_WHAT THE EXERCISE ASKS_
Set down exactly the lines from the first line of the records through the line that contains "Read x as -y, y", and leave every picture out.

= = =

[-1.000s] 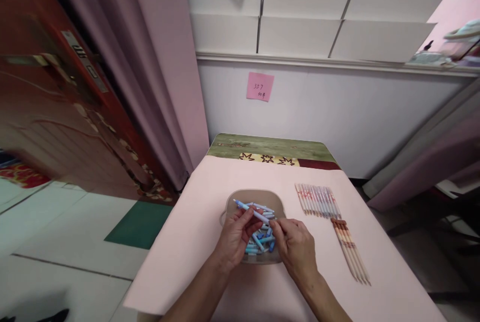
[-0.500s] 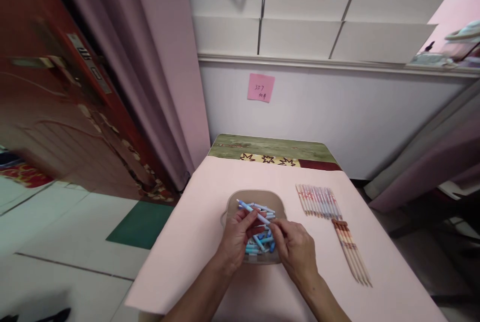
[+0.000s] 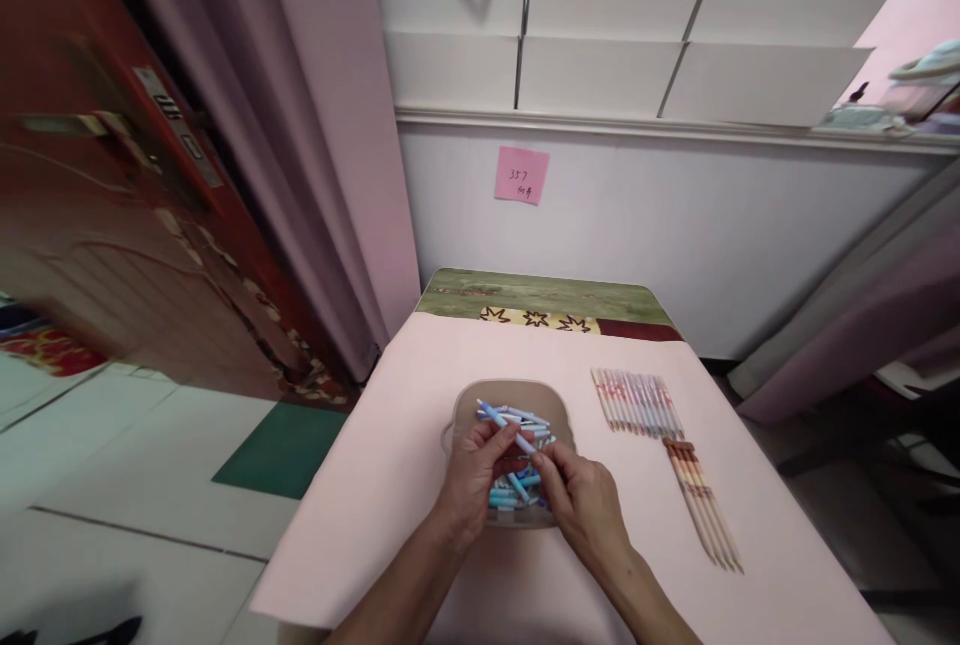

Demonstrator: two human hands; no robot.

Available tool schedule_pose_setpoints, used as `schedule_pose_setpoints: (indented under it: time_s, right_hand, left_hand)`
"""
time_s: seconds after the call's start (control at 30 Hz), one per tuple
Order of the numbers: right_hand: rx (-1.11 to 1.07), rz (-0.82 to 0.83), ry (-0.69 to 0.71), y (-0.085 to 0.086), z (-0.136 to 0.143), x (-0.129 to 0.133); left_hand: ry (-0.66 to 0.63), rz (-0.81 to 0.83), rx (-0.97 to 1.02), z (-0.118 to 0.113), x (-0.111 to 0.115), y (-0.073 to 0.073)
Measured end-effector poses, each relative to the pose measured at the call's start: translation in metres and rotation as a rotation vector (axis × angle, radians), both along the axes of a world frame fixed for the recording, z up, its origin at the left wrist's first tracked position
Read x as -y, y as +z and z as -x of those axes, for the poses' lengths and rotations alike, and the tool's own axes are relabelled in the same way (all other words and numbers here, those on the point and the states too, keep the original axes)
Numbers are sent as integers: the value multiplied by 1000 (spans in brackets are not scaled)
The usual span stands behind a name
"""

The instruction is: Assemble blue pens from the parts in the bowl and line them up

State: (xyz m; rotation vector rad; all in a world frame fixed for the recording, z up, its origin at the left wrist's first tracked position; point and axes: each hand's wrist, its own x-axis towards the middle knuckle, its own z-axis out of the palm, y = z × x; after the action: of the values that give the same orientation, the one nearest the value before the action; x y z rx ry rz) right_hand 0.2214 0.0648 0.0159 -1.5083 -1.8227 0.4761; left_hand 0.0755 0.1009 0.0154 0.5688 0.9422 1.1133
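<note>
Over the left part of the beige box point(image 3: 512, 386) on the pink-covered desk point(image 3: 375, 505), our left hand point(image 3: 471, 475) pinches a light blue pen point(image 3: 495, 415), which slants above the loose blue pens point(image 3: 516, 487) inside the box. At the box's right side, our right hand point(image 3: 583, 495) pinches that pen's lower end. Right of the box we see a row of patterned pens point(image 3: 636, 403), then brown-topped pens point(image 3: 703, 507) lying side by side.
</note>
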Motion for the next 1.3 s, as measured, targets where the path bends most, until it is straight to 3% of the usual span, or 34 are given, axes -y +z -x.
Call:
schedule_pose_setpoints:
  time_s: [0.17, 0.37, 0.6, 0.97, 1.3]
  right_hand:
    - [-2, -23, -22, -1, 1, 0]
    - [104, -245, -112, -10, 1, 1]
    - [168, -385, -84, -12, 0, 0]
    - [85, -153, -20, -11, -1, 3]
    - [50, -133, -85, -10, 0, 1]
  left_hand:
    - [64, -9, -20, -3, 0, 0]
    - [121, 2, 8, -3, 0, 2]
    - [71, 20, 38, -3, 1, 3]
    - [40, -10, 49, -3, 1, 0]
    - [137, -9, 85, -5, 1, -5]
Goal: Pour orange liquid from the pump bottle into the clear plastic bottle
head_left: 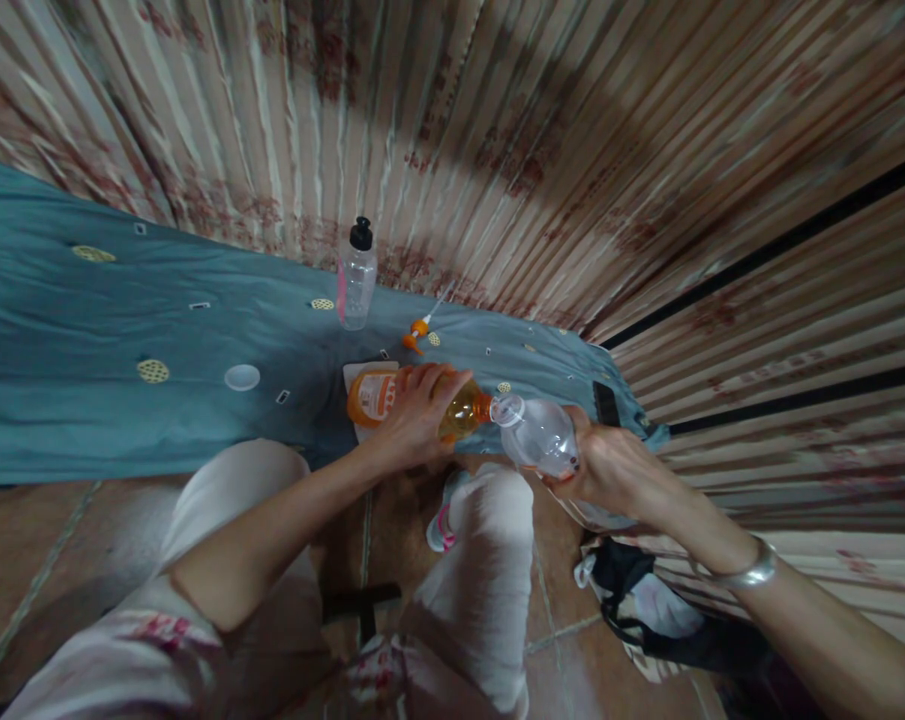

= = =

_EXPECTED ANSWER_
[-1.000s] 
[-0.500s] 
[+0.000s] 

Demonstrator: two human hands; no robot.

Available tool schedule_pose_setpoints, used as `schedule_pose_setpoints: (indented under it: time_s, right_hand, left_hand)`
"""
time_s: seconds after the call's start (control at 30 Hz), one per tuple
Order of the numbers: right_hand: rx (-1.11 to 1.07), rz (-0.82 to 0.83), ry (-0.69 to 0.71), y (-0.085 to 0.086), z (-0.136 to 0.143), x (-0.129 to 0.133); left_hand: ry (-0.66 to 0.63), rz (-0.81 to 0.83), rx (-0.97 to 1.02), z (-0.118 to 0.113), x (-0.111 to 0.115), y (-0.073 to 0.073)
Measured end-effector poses, each relative to the pose measured at the call's start: translation in metres and rotation as a rotation vector (axis × angle, radians), both along the axes of a world frame fixed for the recording, z up, its origin at the left wrist's first tracked position
Read x as -y, y as +z and z as -x of those axes, for the poses' lengths and rotations alike, and the tool's own axes are relabelled in the same way (all other words and numbers here, those on the point and the states too, keep the original axes)

No more work is required for the exercise.